Alain Volny-Anne presented an interesting patients' perspective reflecting that decentralised care and community care could mean that people living with HIV now needed to access multiple care providers if they were no longer having all their care needs provided by a specialist HIV facility. He referred to this as the "go away" trend. One of the Australian HIV Community S100 prescribers indicated that in Australia she would be able to provide the majority of that care in the general practice setting.

The outcomes from this session were that prevention is cheaper than treatment, no matter how treatment is delivered. Tasks can be shifted provided that there is adequate training, with supervision and support when required. Nathan Clumeck described a model which involved generalists, physicians assistants, nurses and peers in the delivery of routine care, with second and third line care being restricted to specialist physicians.

Additional Abstracts

Two additional abstracts were presented in this symposium. They related to regimen changes as a way of reducing drug costs in the UK. It has to be recognised that there were abstracts added to the symposium and not papers developed for the symposium. They both suggested considerable cost reductions:

  • Hill by switching from brand name co-formulations to generic single drugs multi-pill regimens, and
  • Walker by switching from triple-therapy to PI monotherapy

Questions and comments from the floor and subsequent discussions were mixed about the point of even considering these options. It was pointed out that the introduction of generics may result in people having their regimen dictated by their capacity to pay as well as by purchasing and discounting arrangements used by Foundation Trusts negotiating prices.

Two posters on the related themes of where best to provide care:

P139 A comparison or routine and targeted testing strategies Perez et. al. from Spain, Found that routine testing was ALWAYS better in primary care. Targeted testing was lower than routine, testing only 50% of the population. But the best result were found in routine targeted testing in Primary Care.

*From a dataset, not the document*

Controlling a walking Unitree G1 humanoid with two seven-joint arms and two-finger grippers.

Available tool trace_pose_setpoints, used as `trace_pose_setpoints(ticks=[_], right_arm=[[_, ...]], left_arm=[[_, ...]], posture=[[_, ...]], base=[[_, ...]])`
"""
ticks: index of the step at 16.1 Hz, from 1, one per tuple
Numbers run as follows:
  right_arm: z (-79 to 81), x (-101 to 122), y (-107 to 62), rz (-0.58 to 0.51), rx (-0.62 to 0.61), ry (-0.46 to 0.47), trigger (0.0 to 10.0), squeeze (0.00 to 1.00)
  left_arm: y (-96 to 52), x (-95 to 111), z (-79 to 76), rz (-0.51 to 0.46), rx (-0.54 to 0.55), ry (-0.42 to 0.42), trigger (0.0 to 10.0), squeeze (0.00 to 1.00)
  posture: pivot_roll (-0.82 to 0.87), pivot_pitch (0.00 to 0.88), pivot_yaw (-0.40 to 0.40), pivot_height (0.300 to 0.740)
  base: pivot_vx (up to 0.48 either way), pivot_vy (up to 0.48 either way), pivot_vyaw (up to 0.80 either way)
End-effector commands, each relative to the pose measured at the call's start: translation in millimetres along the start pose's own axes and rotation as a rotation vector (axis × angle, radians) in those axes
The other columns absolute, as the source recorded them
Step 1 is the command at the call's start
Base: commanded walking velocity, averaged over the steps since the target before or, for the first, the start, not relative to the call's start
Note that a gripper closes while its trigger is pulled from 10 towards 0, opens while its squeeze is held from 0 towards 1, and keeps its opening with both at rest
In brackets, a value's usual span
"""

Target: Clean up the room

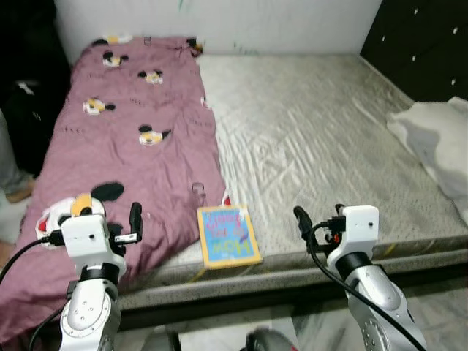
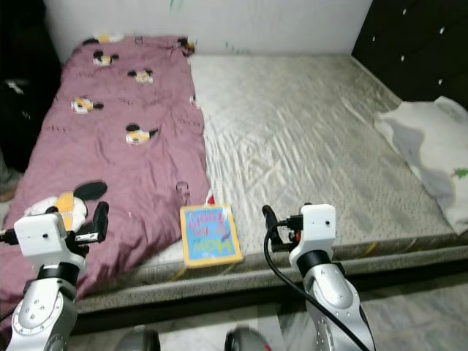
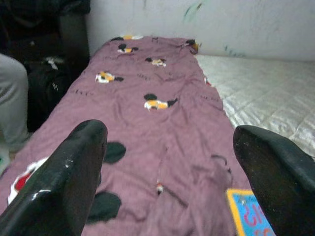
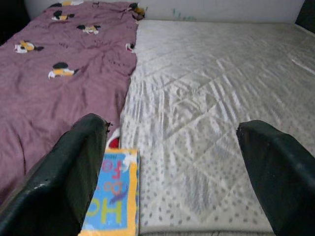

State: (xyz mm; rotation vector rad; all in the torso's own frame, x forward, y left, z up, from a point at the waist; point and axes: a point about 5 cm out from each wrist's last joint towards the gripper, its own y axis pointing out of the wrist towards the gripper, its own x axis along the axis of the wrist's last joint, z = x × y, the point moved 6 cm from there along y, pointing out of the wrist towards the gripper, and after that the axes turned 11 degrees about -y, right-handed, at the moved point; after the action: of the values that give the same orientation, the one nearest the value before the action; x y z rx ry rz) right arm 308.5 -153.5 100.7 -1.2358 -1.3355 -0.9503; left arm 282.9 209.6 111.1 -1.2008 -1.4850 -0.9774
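A purple blanket (image 1: 139,139) printed with cartoon mice covers the left half of a bed; the grey mattress (image 1: 314,131) lies bare on the right half. A blue and yellow picture book (image 1: 228,235) lies flat at the bed's front edge, beside the blanket's hem. My left gripper (image 1: 134,223) hovers open over the blanket's near corner, left of the book (image 3: 248,214). On the other side of the book (image 4: 112,201), my right gripper (image 1: 302,219) stands open above the mattress's front edge. Neither holds anything.
A white pillow (image 1: 439,139) rests at the bed's right edge, by a dark padded headboard (image 1: 424,44). A person's grey trouser leg (image 3: 12,103) and foot (image 1: 18,191) are beside the bed at the left, next to dark bags (image 1: 29,95). A white wall runs behind.
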Motion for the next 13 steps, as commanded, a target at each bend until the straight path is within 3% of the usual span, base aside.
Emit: trace_pose_setpoints(ticks=[1,9,13], right_arm=[[-0.9,0.9,-0.4,0.000,0.005,-0.007,10.0,0.00],[0.1,-0.6,4.1,0.000,0.019,-0.027,10.0,0.00],[0.9,-1.2,5.7,0.001,0.029,-0.034,10.0,0.00]], left_arm=[[0.9,-1.2,4.3,0.010,0.030,0.017,10.0,0.00],[3.6,0.8,-0.1,0.001,0.013,0.017,10.0,0.00],[3.2,1.4,-3.6,-0.002,0.001,0.008,10.0,0.00]], posture=[[-0.08,0.092,-0.051,0.626],[-0.07,0.091,-0.055,0.626],[-0.08,0.094,-0.058,0.626]], base=[[0.000,0.000,0.00],[0.000,0.000,0.00],[0.375,0.000,0.00]])
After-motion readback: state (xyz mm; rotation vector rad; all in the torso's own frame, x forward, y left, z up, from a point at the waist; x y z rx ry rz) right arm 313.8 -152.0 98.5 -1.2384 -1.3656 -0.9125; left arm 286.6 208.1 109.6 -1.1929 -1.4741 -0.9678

P160 Late diagnosis among our aging HIV population Mensforth et. al. UK. Found that 27 people over 50 with a HIV indicator condition were not tested for HIV in acute medical unit.

 

 

The Conference started yesterday and I attended a very interesting workshop on the ongoing relevance of Drug Drug Interactions. The debate, which found ongoing interested and need for attention to drug drug interactions, gave way to three very important case disucssions about DDIs in the context of coinfection and comorbidities.

Sanjay Bhagani presented on the HIV/HCV coinfected patient. While a complex case it was illustrative of some of the issues in managing not just coinfected, but also HCV mono-infected patients and just how long it is safe to delay the commencement of treatment and how much DAAs can rescue patients with advanced liver disease. I am going to try and talk to him in more detail about this during the conference.

Marta Boffito presented on recreational drug interactions with HIV therapy and suggested that some presumed interactions could simply be poor dosing or understanding of the variability of rereational drugs on the part of the patient.

Lastly Kelly Dooley, reporting on TB HIV coinfection raised the issue of whether to treat TB before starting HIV Therapy. Cautioning that the emergence of multi drug and XDRTB suggests treating HIV at the same time. Fortunately we do not see a lot of TB in Australia, but with changing epidemiology this may become more important.